Specifically, SmarTech is utilizing Wisdomain’s ActionablePatents automated Patent Grading and Scoring System for quantitatively evaluating patent quality. This approach provides insights into not just patent environments but also enables the purchasers of SmarTech’s patent reports to build competitive advantage based on a deeper understanding of the patent environment. For example, SmarTech claims that readers of its patent reports will be able to secure IP in the 3D printed metals areas that are less populated, and also avoid patent disputes.
The Power of p-Scores
The technique embodied in SmarTech’s patent reports – generically referred to as p-Scores — uses a set of assessment criteria well known and practiced by patent economics. The system compares a patent with hundreds, if not thousands, of patents that share the same IPC sub-classification and evaluates specific quality attributes. Each attribute is evaluated individually to measure its unique contribution to patent quality. Each evaluation result is then applied to a weighted scale to compute a sum weight. The sum weight then used to arrive at the patent’s final p-score.
These patent scores are based on quantitative measures of inventors’ expertise, technological significance and endurance (number of patent citations and their duration); market scope (the number of families to which the patent belongs. Rejected claims reduce scope); and novelty (A patent fewer backward citations suggests there is less relevant prior art) Also taken into consideration is technological focus, which is measured by continuing patent groups that cover new aspects or improvements to the subject inventions.
Using this system, the SmarTech report scores the patents for 3D printing metals, from the strongest and most valuable to the weakest. In addition, the report identifies the top assignee companies of patents and pending applications for 3D printing metals, trends in such patents and applications, patents for 3D printing metals involved in litigation, most-cited patents, top assignees and inventors based on patent scores and inventor scores, and most prolific inventors.
Based on the p-score analysis, companies can see which patents are strong and provide a competitive or litigation edge, and which patents are likely to be invalidated if they are challenged or enforced. Such scores can also be an invaluable resource for companies enforcing or defending their patents. For example, a company may elect not to try to enforce a patent with a quantitatively derived low score.
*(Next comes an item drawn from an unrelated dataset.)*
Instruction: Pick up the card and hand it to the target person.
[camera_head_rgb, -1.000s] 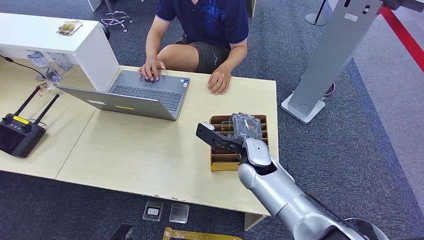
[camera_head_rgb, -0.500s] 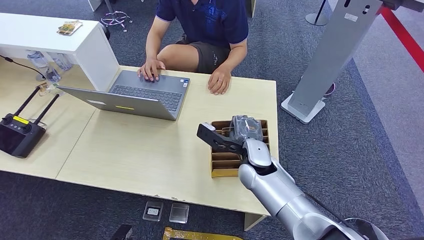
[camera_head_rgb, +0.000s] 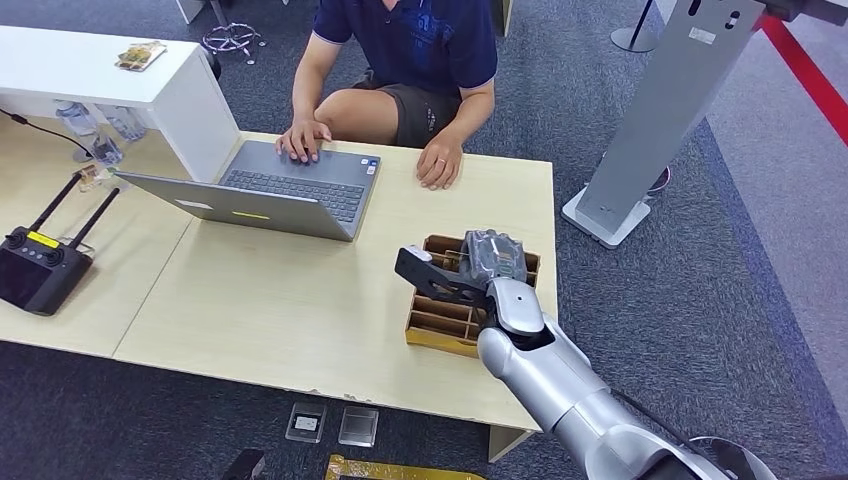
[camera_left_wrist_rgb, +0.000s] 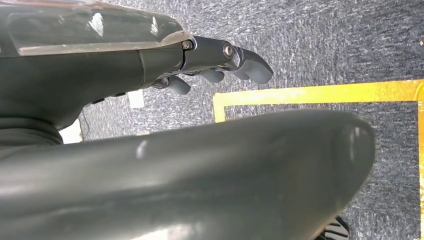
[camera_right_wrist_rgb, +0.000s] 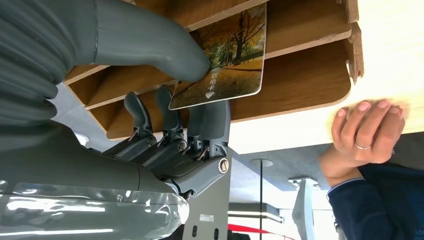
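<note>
Wooden slotted box (camera_head_rgb: 440, 322) on the desk (camera_head_rgb: 300, 300); a card (camera_right_wrist_rgb: 227, 60) is pinched by the right hand (camera_right_wrist_rgb: 175, 100), while the left hand (camera_left_wrist_rgb: 220, 60) is curled, holding nothing

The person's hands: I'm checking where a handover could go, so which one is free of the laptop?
The ringed hand, flat on the bare table beside the laptop; the other hand rests on its keyboard.
</note>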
Conversely, a high patent score may help a company fend off a validity challenge. Companies challenging patents may use their low scores, which are independently generated and objectively based, to help invalidate them.
3D-Printed Metals: A Patent Landscape
It turns out that such apparently technical considerations can also provide some very powerful analytic tools, not just for pure play patent analysis, but also for better understanding how a company’s patent activities impact its overall strategy.
For example SmarTech’s recent report, 3D Printed Metals: A Patent Landscape Analysis 2019 identifies the leading inventors in the 3D-printed metals field, who they work for, and the value of their patented inventions. SmarTech’s patent analysis also reveals the degree to which the public corporate strategy of major firms in the 3D printing metals space is backed up (or not) by patent strategy.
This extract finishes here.